> **Exercise instructions**
Your answer is a number only: how many lines in the data below contain "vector"?

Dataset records
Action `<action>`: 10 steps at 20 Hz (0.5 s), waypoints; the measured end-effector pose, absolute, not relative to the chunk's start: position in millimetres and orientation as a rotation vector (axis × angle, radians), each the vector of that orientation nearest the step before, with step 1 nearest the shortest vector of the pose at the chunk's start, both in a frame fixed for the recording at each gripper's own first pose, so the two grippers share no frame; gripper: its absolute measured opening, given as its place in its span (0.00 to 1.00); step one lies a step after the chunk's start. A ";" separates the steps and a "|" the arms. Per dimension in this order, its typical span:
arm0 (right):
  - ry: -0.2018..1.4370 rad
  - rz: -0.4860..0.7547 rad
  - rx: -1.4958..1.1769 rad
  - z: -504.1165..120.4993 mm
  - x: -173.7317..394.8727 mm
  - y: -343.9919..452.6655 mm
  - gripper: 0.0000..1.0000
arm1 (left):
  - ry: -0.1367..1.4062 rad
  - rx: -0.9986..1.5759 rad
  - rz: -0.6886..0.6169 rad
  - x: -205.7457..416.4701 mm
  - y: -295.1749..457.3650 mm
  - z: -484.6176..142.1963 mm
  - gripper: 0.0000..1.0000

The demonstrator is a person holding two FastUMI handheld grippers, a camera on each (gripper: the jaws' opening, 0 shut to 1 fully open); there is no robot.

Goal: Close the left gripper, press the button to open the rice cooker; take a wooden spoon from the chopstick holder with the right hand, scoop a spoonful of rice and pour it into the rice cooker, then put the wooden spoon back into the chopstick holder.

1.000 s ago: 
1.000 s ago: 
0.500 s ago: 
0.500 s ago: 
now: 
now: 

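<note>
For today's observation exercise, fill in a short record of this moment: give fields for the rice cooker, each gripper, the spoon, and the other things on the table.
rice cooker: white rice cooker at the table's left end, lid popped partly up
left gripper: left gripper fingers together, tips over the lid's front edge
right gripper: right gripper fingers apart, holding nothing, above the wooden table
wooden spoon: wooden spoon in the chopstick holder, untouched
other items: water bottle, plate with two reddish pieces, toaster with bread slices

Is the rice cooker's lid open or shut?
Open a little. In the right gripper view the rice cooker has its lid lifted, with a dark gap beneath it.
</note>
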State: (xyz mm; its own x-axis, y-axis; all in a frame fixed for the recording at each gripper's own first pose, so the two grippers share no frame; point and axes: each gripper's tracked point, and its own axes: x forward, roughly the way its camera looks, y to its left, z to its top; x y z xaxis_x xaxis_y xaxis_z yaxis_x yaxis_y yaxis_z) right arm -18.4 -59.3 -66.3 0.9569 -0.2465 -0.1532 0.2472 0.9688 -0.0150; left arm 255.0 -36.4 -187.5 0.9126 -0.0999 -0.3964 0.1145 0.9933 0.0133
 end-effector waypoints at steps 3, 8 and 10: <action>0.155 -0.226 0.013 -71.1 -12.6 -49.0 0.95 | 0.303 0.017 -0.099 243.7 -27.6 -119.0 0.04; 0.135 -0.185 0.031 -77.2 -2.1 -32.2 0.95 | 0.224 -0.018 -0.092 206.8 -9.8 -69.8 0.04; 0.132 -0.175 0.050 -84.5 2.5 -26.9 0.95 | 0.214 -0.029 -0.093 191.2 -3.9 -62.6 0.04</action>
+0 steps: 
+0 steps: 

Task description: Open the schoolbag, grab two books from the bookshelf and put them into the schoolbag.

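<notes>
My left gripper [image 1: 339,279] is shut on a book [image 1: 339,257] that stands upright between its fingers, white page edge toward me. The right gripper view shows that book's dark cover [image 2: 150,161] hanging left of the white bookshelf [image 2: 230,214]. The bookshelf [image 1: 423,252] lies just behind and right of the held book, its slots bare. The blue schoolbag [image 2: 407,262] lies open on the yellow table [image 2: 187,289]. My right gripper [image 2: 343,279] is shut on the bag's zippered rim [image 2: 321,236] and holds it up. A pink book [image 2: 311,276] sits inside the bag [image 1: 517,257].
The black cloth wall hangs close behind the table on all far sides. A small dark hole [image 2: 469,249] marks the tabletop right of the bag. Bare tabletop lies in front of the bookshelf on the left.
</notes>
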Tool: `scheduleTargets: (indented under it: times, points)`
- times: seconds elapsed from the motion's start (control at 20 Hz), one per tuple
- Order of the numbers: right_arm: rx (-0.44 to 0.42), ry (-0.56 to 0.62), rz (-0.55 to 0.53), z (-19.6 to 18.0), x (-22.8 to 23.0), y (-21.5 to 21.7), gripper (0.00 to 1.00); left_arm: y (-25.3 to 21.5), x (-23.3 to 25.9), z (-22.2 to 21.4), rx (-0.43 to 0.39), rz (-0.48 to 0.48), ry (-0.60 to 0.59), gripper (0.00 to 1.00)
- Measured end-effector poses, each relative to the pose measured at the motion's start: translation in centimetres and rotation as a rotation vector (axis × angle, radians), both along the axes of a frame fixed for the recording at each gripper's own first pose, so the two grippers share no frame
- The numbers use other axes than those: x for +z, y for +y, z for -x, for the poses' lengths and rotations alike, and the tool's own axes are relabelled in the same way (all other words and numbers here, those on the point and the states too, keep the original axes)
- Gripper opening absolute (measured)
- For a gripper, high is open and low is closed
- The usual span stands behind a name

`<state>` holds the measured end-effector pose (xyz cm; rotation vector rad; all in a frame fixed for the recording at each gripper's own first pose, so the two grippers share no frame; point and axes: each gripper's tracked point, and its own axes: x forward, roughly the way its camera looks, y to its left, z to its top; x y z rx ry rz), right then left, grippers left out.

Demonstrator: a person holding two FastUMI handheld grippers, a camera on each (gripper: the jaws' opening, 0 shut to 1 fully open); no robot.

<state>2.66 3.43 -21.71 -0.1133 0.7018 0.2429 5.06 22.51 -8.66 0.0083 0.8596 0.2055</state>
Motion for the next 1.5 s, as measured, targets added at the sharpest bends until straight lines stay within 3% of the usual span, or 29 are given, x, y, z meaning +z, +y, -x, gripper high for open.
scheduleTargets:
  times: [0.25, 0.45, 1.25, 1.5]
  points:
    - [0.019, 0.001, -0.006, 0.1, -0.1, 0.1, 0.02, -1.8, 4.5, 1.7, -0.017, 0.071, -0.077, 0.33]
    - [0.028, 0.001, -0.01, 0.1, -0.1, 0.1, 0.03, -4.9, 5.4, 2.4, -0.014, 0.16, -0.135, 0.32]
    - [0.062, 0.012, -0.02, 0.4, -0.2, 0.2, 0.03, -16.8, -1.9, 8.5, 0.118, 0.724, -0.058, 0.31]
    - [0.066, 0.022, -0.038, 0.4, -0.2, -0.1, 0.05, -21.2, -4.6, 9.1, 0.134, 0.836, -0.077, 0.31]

> **Response area**
3